Methicillin-resistant Staphylococcus aureus (MRSA), a multidrug-resistant pathogen, is a leading contributor to healthcare-associated infections worldwide.3 Its clinical ramifications include high morbidity, mortality, prolonged hospitalizations, and substantial healthcare expenditures.7–9 Clinically, MRSA infections most frequently present as localized skin and soft tissue pathologies.10 However, systemic dissemination can result in severe invasive syndromes such as osteomyelitis, pneumonia, endocarditis, and disseminated abscesses, thereby exacerbating therapeutic challenges.11–13 As a quintessential AMR “superbug”, MRSA is implicated in an estimated 120 000 deaths annually.14 The pathogen exhibits cross-resistance to all β-lactam antibiotics, historically restricting effective treatment to vancomycin.15,16 Alarmingly, the 1990s marked the emergence of vancomycin-intermediate S. aureus (VISA), followed by the first isolation of VRSA in the United States in 2002.17,18 These developments exemplify the escalating threat of AMR and highlight the urgent need for novel antibiotics.

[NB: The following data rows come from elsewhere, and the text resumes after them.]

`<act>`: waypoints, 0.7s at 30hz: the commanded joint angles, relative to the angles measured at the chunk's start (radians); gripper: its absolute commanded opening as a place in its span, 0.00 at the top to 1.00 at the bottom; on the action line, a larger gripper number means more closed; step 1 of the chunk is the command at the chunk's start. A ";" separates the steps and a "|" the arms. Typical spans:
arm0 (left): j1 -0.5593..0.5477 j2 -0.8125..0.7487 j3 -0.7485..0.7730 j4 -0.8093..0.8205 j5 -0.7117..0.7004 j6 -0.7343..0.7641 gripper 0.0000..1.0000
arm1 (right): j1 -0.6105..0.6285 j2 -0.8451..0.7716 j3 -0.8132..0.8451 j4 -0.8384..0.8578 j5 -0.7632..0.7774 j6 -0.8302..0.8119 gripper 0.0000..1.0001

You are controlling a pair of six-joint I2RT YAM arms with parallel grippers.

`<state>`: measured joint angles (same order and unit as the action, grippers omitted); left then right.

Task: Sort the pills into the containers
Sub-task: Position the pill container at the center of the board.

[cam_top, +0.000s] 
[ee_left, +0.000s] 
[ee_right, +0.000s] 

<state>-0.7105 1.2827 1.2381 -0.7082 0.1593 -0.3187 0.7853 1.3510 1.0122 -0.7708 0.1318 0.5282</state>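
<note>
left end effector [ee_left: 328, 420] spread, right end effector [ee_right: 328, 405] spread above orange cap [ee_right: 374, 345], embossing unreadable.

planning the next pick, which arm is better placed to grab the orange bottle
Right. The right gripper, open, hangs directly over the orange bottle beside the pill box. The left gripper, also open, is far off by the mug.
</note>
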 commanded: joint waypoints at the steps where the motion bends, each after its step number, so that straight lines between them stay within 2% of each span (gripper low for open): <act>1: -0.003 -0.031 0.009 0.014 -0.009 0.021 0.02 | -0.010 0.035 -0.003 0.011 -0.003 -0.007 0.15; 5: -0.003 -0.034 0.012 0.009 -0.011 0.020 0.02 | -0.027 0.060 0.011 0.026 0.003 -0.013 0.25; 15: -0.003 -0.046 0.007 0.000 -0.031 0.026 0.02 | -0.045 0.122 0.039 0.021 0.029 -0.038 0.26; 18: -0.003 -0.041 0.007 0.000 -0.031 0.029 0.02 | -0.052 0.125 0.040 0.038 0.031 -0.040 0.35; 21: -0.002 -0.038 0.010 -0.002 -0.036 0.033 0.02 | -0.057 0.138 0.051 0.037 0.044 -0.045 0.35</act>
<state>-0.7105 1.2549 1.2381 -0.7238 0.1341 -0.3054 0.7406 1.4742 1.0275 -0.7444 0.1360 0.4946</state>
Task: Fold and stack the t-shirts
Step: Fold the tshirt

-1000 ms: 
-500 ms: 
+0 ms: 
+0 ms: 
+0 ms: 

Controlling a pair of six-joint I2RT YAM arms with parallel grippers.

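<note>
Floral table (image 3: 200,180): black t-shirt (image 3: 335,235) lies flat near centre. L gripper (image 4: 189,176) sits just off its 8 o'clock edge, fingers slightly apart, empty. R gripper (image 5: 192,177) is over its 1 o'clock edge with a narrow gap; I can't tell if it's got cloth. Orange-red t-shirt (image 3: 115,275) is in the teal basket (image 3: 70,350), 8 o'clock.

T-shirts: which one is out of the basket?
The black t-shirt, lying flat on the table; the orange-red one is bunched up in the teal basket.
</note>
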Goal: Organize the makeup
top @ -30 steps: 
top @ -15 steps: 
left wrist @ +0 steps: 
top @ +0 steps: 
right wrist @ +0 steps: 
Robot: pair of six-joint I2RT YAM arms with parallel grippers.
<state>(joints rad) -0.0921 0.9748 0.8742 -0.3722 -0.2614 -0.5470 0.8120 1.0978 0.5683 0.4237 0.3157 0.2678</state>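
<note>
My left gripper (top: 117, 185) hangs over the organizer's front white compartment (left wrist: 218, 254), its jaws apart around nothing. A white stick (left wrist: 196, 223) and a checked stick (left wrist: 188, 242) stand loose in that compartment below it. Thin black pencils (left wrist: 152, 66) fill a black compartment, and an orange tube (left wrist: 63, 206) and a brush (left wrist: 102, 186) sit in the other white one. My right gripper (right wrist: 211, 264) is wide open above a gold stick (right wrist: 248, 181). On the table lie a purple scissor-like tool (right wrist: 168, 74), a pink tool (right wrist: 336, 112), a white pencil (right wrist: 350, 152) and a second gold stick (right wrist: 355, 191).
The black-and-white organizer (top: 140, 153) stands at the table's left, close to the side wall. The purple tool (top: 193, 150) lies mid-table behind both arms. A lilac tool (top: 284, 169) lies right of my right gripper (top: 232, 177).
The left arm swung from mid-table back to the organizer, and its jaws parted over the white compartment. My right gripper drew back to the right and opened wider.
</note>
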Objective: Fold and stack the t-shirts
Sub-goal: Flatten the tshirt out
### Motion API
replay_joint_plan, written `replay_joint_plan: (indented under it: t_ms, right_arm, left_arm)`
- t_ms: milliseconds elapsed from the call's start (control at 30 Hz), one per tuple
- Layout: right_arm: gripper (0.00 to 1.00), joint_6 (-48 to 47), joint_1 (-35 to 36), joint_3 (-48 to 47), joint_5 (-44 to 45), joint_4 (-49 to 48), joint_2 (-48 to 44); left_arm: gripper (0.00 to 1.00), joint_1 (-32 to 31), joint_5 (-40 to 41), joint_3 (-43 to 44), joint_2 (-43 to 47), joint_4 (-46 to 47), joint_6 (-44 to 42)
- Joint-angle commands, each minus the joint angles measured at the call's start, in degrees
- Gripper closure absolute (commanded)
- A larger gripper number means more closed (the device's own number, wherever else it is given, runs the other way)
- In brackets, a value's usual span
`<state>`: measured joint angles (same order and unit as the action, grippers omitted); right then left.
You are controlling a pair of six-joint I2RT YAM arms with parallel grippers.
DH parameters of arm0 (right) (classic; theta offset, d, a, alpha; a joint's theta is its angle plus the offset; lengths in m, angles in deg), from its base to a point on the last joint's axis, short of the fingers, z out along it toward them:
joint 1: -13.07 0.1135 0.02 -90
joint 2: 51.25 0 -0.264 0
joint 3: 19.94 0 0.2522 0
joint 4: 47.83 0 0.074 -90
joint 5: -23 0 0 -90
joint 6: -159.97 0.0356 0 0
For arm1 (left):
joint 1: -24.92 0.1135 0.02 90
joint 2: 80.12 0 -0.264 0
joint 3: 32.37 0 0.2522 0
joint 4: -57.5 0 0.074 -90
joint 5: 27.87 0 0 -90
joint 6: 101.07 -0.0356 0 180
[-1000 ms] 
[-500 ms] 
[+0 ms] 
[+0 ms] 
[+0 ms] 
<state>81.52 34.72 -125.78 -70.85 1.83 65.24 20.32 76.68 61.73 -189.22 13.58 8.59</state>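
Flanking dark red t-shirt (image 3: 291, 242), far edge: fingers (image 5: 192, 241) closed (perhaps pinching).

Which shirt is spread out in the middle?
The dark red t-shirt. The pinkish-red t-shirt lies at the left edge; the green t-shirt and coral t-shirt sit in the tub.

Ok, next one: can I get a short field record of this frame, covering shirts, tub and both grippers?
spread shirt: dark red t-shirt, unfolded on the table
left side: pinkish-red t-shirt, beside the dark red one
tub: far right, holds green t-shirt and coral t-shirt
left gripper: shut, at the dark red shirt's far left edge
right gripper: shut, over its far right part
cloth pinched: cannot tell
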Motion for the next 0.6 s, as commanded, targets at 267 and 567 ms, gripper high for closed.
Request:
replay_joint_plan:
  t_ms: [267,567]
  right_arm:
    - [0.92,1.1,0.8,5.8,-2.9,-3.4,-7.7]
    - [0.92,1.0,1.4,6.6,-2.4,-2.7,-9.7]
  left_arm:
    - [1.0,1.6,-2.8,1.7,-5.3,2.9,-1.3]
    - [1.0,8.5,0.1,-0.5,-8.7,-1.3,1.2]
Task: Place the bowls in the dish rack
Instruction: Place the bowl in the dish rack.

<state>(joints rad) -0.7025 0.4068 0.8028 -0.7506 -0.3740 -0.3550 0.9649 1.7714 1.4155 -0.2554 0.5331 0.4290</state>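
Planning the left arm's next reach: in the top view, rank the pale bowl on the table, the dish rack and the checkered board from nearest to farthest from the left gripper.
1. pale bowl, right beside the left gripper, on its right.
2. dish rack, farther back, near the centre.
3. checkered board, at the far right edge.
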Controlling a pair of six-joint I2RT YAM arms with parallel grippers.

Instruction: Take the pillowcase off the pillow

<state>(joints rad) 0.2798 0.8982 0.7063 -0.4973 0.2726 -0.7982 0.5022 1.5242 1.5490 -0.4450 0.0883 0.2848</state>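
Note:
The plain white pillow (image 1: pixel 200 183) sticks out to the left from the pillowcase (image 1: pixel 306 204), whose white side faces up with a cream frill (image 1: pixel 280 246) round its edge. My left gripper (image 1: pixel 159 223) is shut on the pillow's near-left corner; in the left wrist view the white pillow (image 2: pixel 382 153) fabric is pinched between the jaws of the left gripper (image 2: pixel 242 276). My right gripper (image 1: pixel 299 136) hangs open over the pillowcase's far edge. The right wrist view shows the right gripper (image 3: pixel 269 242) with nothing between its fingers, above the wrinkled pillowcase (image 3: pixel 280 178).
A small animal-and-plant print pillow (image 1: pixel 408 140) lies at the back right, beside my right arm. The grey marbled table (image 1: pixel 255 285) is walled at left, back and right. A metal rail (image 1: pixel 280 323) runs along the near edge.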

Fusidic acid (FA), a fusidane-class antibiotic originally isolated from Fusidium coccineum,19 has served as an agent combating Gram-positive bacterial infections since its clinical introduction in 1960s, demonstrating particularly efficacy against S. aureus and methicillin-resistant strains (MRSA). Its unique bactericidal mechanism involves targeting the EF-G-ribosome complex to terminate bacterial protein synthesis conferring low cross-resistance.20–22 However, the rapid evolution of antimicrobial resistance has progressively restricted its clinical application. To address this challenge, extensive structure–activity relationship (SAR) studies focusing on its essential pharmacophoric groups (at C3–OH and C21–COOH) and non-essential olefin (Δ24,25) side chain have failed to produce derivatives with enhanced efficacy or resistance reversal capacity.23–29 Notably, in 2021, Garcia Chavez et al. reported an olefin side chain analog (FA-CP) that maintained anti-S. aureus potency comparable to FA while exhibiting an improved resistance profile, suggesting untapped potential in olefinic side chain modification.30 Building upon this discovery, we designed novel FA derivatives through hydrophobic group incorporation at the C24 position via Wittig reaction and olefin metathesis. Initial efficacy screening results revealed that 10a exhibited enhanced anti-MRSA activity. Herein, we reported the minimum inhibitory concentration (MIC) value, biofilm disruption activity, and cytotoxicity of compound 10a against MRSA, along with its therapeutic efficacy in an MRSA-infected murine scalded skin model.
Results and discussion
Chemistry
To access FA derivatives 6a–6u, FA–aldehyde (3) was first prepared as a versatile intermediate through protection and oxidative cleavage in Scheme 1 (following established methods30). Starting with compound 3, diverse groups were introduced through Wittig reactions with triphenylphosphine salt, generating intermediates 4a–4u as E/Z isomeric mixtures. These intermediates were then subjected to hydrogenation using Pd/C under a H2 atmosphere in methanol, affording saturated derivatives 5a–5u. Finally, deprotection with aqueous potassium carbonate in methanol yielded the target FA derivatives 6a–6u. Expanding this synthetic route, compound 3 was further converted to 7via Wittig olefination,31 followed by pivaloyloxy-methyl ester cleavage (K2CO3/MeOH) to yield 8. Intermediate 7 was subsequently subjected to cross-metathesis with 2-ethyl-1-butene, 2-chloromethyl-3-chloropropene, freshly synthesized 5-methylene-nonane, and 1-tert-butyl-4-methylenecyclohexane using Grubbs cat 2 to generate analogues 9a–9e, which were further deprotected (pivaloyloxy-methyl ester removal) to furnish novel olefinic side-chain FA derivatives 10a–10e (Scheme 2). All FA derivatives were characterized by nuclear magnetic resonances and high resolution mass spectrometry.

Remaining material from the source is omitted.